Electro beats Spider-Man to the museum, but the latter manages to defeat him inside the planetarium and secure the sapphire. Still holding Dr. Watts hostage, Electro coerces Spider-Man into giving him the sapphire by threatening Watts' life. Spider-Man throws the Zeus' Tear into the air as Electro releases Watts. When Spider-Man attempts to take back the sapphire with his webs, he misses which allows Electro to grab it.
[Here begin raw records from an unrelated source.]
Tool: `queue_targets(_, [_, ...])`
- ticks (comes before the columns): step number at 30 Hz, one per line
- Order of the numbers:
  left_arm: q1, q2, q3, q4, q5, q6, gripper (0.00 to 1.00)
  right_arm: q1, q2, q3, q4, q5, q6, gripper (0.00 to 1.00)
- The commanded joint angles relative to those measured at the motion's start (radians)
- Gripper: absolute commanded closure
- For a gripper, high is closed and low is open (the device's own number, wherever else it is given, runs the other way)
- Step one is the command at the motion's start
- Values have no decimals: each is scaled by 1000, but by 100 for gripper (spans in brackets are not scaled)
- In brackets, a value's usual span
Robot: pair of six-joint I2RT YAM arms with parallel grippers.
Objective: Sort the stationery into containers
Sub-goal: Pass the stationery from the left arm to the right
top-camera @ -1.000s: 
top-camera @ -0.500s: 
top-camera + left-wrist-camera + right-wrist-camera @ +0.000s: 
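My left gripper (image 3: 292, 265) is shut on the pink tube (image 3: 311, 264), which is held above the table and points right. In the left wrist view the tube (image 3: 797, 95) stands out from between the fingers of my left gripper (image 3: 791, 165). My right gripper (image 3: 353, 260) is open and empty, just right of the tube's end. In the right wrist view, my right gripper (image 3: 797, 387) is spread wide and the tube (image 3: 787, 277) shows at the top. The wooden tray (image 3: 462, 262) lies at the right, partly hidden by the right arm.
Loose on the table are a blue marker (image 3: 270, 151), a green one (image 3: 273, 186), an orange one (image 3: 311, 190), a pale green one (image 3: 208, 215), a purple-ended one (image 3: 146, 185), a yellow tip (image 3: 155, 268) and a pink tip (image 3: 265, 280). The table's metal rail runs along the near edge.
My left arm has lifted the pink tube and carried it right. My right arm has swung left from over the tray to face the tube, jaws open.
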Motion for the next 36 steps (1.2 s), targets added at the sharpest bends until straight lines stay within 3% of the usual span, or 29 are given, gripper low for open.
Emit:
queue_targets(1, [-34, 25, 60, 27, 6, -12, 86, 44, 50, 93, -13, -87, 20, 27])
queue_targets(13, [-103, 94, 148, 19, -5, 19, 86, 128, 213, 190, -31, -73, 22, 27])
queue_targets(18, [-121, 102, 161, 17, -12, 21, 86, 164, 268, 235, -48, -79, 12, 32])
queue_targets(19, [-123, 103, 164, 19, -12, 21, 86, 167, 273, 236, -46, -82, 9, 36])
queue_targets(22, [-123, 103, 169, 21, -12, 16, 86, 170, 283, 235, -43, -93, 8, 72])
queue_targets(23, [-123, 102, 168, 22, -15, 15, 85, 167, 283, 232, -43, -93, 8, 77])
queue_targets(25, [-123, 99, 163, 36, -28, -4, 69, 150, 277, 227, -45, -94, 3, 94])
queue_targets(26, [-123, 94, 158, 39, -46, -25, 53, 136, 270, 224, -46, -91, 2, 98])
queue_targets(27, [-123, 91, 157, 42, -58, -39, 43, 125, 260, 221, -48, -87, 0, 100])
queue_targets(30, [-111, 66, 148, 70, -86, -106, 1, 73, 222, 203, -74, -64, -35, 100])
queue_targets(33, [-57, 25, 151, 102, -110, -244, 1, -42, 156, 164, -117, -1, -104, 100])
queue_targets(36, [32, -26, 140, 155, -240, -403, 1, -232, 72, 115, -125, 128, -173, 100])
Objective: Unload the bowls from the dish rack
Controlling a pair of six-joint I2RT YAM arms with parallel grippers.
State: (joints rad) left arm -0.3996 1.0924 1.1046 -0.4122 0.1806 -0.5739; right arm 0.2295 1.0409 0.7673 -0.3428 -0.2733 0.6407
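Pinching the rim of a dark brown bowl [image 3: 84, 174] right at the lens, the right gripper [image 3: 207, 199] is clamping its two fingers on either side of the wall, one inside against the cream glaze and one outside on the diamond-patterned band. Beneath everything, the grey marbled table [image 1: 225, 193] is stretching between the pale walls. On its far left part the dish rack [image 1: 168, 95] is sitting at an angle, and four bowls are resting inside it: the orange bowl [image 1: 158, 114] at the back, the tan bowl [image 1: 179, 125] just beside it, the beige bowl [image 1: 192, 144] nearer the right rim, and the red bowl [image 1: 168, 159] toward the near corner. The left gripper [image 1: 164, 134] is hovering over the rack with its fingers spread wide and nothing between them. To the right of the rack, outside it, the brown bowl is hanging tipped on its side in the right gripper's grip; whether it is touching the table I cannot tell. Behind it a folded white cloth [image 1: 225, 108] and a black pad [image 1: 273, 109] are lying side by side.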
With the Bio-Nexus Device complete, Electro uses it to supercharge himself into "Hyper-Electro", a being made of pure electrical energy, and flies away in a bolt of lightning. An injured Spider-Man follows him to the top of a nearby skyscraper. (Note: This is explicitly shown to be the World Trade Center in pre-release versions of the game.) Unable to directly attack him, Spider-Man instead uses the tower's generators to disable the Bio-Nexus Device, allowing him to defeat Electro.

The next day, Spider-Man reads the Daily Bugles front page, which gives Thor full credit for Electro's defeat, whilst deriding Spider-Man for the destruction of the Bio-Nexus Device and Zeus' Tear. Annoyed, he swings away, joking that he should get a new agent.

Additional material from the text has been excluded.